Alors, demandons-nous, pour finir : ai-je conscience de ce que j’ai reçu gratuitement et est-ce que je redonne gratuitement (cf. Mt 10,8), pour mieux construire la communion ?
Le pape Léon XIV a pris comme devise épiscopale, ce que, comme évêque de Rome, il a gardé : « In Illo uno unum : En Lui [le Christ] qui est un, soyons un ». Et cet « un », en grec, est un terme neutre, au sens le plus étymologique, ne-uter, « aucun des deux », c’est-à-dire ni l’un (le Père), ni l’autre (le Fils), c’est-à-dire encore, l’Esprit-Saint que nous attendons ardemment pendant cette neuvaine de Pentecôte. Dans le Veni Creator, nous supplions : « Sans tarder, donne-nous la paix [Pacemque dones protinus] ». Supplions donc pour qu’advienne cette paix dont le cœur est l’unité : paix intérieure, harmonie avec notre prochain, communion au sein de l’Église, unité avec Dieu.
Pascal Ide
[1] Charles Journet, Entretiens sur le Saint-Esprit, Saint-Maur, Parole et Silence, p. 59.

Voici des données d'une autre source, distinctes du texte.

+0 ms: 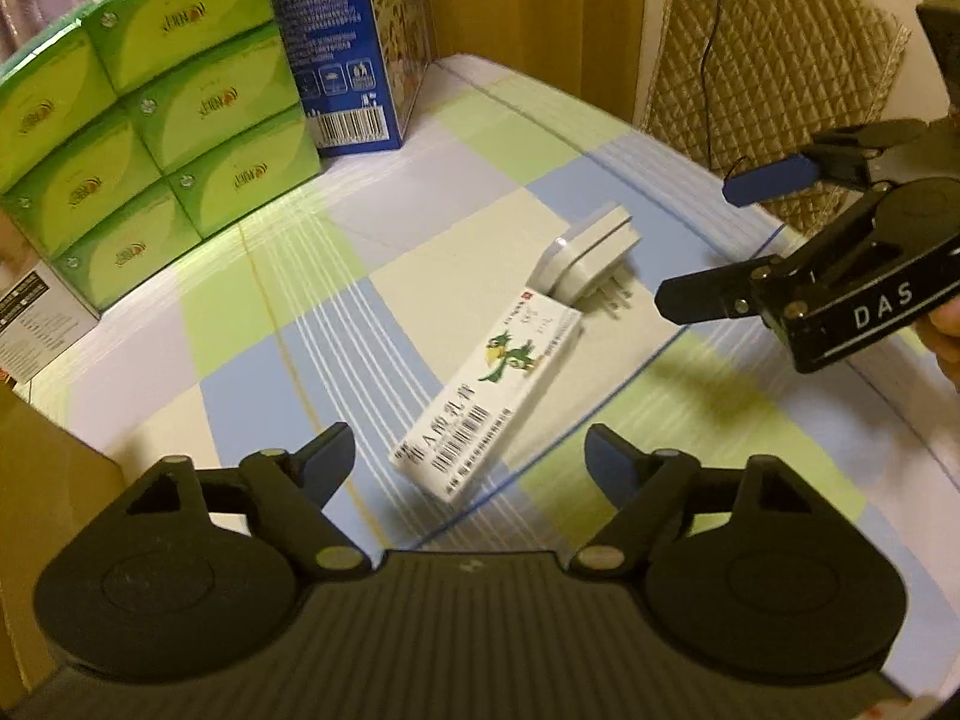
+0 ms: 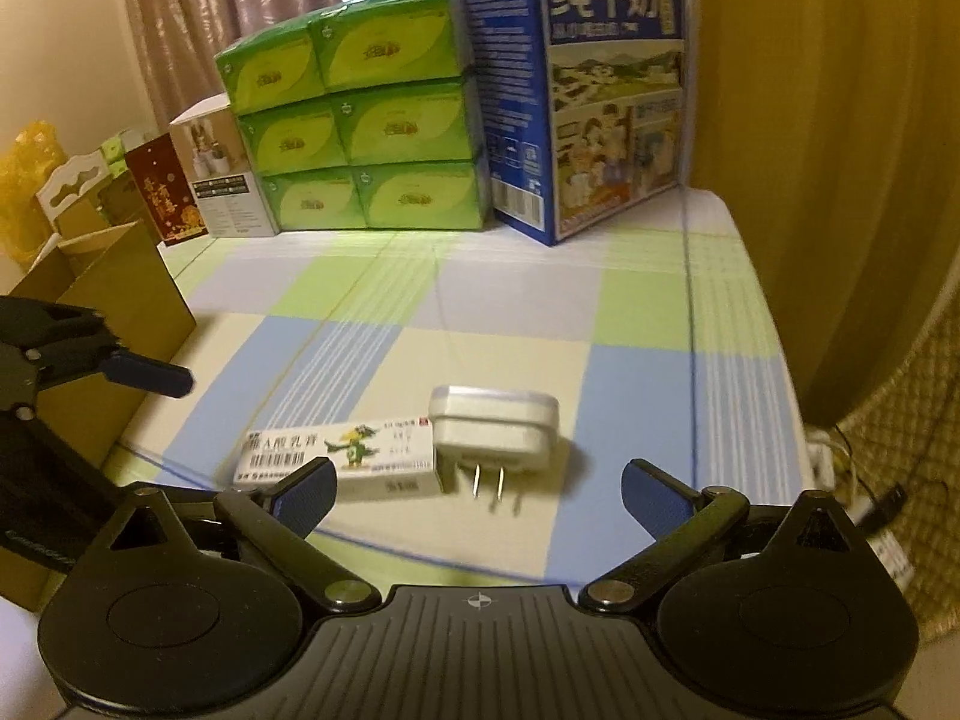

[2] Cf. Jean-Claude Kaufmann, La trame conjugale. Analyse du couple par son linge, Paris, Nathan, 1992.
[3] Cf. Jean-Claude Kaufmann, Agacements. Les Petites Guerres du couple, Paris, Armand Colin, 2007 ; Petites vengeances, ou les trahisons positives dans le couple, Paris, Éd. de l’Observatoire, 2023.